_Problem details_:
Provide only the number of lines in the records where "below" appears.

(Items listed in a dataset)
◆ ◆ ◆ ◆ ◆ ◆ ◆
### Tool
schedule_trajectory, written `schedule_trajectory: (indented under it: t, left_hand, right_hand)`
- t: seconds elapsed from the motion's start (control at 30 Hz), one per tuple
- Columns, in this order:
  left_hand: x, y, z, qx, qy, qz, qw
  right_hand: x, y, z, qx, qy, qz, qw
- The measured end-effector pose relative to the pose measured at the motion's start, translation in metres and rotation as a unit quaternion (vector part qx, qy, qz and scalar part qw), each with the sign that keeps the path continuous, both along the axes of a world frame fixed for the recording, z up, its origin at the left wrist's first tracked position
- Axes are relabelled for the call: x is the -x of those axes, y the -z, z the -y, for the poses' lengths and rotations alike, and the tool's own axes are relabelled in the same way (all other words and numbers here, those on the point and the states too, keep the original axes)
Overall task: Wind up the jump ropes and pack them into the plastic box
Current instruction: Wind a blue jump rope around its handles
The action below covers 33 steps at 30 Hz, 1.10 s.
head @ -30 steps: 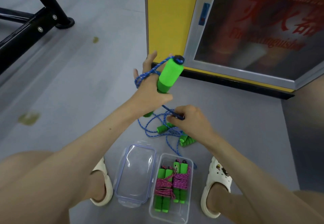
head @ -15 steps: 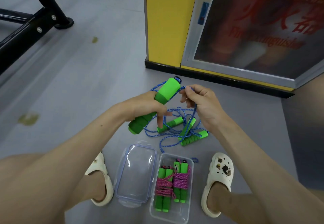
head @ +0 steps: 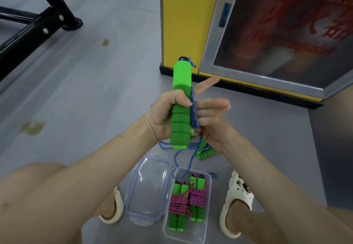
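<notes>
- Currently on the winding step: the left hand (head: 164,115) is gripping one green handle (head: 182,75) upright above the floor (head: 95,91), thumb clamping across it.
- Straight fingers (head: 214,106) are sticking out to the right of that handle, blurred. I'm reading them as the left hand's but can't be sure.
- The blue rope (head: 193,110) is running down the handle's right side into the right hand (head: 217,134), which is curling onto it just beside the handle's lower end.
- The rest of that rope is lying loose on the floor under the hands, tangling round other green handles (head: 206,151). One loop is hanging over the far rim of the plastic box (head: 191,234).
- The box is sitting open between the feet, holding two pink wound ropes (head: 197,198) side by side. The lid (head: 150,190) is lying against its left side.
- Judging progress: the pink ropes are packed, blue is pending.
- Doing it well means keeping tension with the right hand and laying turns side by side, not stacking them, so the bundle is fitting the room left in the box.
- Pairing the second handle against the first before wrapping, like the pink bundles.
- Lifting that loop off the box rim first, otherwise the pull is risking dragging the box.
- Feeding slack slowly so the floor tangle isn't knotting.
</notes>
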State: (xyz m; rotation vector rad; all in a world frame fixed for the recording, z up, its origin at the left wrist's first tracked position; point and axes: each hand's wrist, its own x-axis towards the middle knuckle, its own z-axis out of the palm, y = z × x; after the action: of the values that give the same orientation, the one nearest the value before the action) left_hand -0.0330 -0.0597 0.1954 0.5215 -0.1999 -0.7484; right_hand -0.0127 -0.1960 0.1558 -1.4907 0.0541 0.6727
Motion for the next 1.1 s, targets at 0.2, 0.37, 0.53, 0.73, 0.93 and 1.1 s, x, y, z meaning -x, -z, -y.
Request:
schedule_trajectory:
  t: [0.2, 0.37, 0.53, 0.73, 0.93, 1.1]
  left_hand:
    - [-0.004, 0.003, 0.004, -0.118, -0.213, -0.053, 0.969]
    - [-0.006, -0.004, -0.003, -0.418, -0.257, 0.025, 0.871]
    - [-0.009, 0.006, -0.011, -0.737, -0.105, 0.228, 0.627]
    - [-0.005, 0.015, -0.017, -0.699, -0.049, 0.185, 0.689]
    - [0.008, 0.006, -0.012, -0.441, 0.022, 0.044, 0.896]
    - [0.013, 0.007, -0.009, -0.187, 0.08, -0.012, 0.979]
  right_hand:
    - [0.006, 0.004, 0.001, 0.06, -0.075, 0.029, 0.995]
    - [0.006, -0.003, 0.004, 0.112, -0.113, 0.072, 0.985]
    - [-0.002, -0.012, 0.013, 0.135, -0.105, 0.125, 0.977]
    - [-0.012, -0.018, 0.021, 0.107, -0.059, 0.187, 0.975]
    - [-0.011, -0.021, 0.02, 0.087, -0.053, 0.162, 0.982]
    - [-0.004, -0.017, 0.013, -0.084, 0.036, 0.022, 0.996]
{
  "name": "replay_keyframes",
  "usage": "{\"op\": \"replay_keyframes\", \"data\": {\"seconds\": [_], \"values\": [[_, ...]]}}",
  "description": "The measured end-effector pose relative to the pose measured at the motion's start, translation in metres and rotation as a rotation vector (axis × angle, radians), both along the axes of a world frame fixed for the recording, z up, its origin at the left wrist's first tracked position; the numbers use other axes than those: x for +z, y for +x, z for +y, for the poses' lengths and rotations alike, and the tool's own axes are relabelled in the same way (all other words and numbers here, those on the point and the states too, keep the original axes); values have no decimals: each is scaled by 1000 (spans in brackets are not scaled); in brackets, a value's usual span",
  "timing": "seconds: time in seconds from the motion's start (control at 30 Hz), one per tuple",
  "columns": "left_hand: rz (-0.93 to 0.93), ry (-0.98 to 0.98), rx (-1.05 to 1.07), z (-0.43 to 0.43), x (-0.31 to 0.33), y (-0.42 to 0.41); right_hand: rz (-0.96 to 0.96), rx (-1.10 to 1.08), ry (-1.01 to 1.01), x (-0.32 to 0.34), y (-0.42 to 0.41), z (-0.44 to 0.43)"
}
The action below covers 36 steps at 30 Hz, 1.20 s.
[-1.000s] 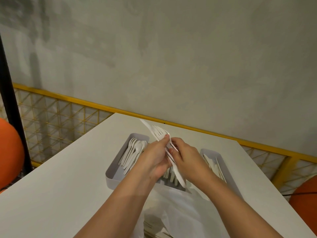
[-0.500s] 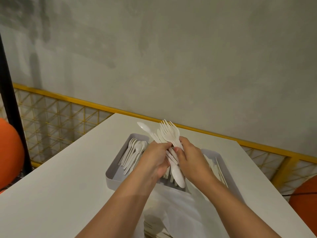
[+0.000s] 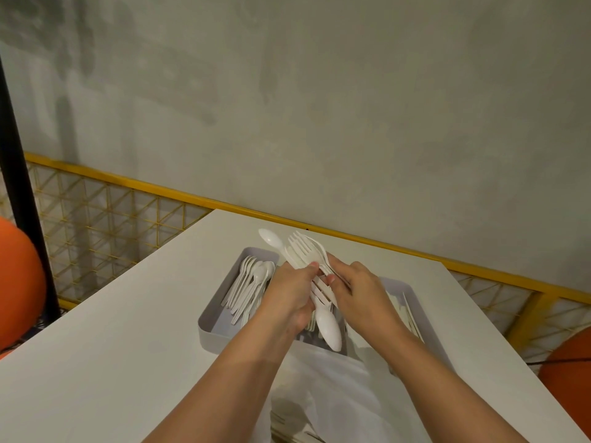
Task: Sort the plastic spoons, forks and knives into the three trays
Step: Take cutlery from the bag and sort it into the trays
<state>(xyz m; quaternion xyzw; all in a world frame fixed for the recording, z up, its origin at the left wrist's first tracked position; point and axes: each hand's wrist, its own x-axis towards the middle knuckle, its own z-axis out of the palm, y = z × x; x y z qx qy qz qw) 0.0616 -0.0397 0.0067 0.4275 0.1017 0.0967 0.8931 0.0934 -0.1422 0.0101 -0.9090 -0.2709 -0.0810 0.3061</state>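
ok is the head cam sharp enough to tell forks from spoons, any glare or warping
Head view: dim, even light, no glare; tines on the held forks and the spoon bowl read clearly; white cutlery in the right tray is low-contrast; the wide angle bows the yellow rail and tilts the black pole at the left edge.

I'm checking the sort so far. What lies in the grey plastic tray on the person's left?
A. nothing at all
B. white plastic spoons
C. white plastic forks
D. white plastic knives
B: the grey plastic tray holds a loose pile of white plastic spoons, their oval bowls plainly showing at the far end.
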Motion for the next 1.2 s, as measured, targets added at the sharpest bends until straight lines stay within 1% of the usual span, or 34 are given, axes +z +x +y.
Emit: {"op": "replay_keyframes", "data": {"seconds": [0.1,0.17,0.27,0.33,0.43,0.57,0.63,0.73,0.87,1.03,1.17,1.2], "values": [[-8,18,-1,0,0,0,15,1,-15,0,-3,0],[-20,34,-8,0,-1,1,-12,-9,-36,0,-5,1],[-10,39,-15,1,-2,1,-43,-4,45,-1,-9,1],[5,35,-15,2,-3,1,-79,39,78,-2,-11,0],[28,68,-11,3,-4,1,-104,49,-53,0,-12,-1],[47,117,4,6,-6,1,-8,32,-308,10,-13,1],[58,164,-14,7,-5,0,51,55,-385,15,-14,1],[60,173,-71,8,-2,-2,105,38,-468,21,-17,2],[27,164,-99,19,4,-2,84,-37,-428,21,-7,-2],[-14,129,21,46,6,0,84,-131,-362,16,5,-9],[-36,121,44,59,4,0,195,-188,-341,1,21,-4],[-37,118,46,61,4,1,226,-204,-373,-4,27,0]]}}
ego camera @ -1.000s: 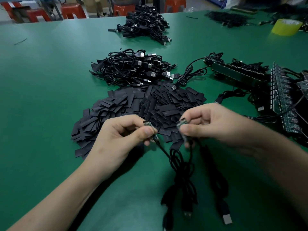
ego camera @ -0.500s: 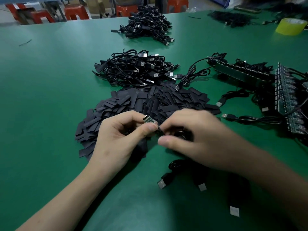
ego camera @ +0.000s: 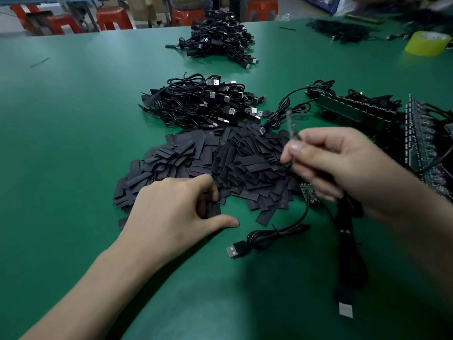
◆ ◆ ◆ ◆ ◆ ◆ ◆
_Exercise output_:
2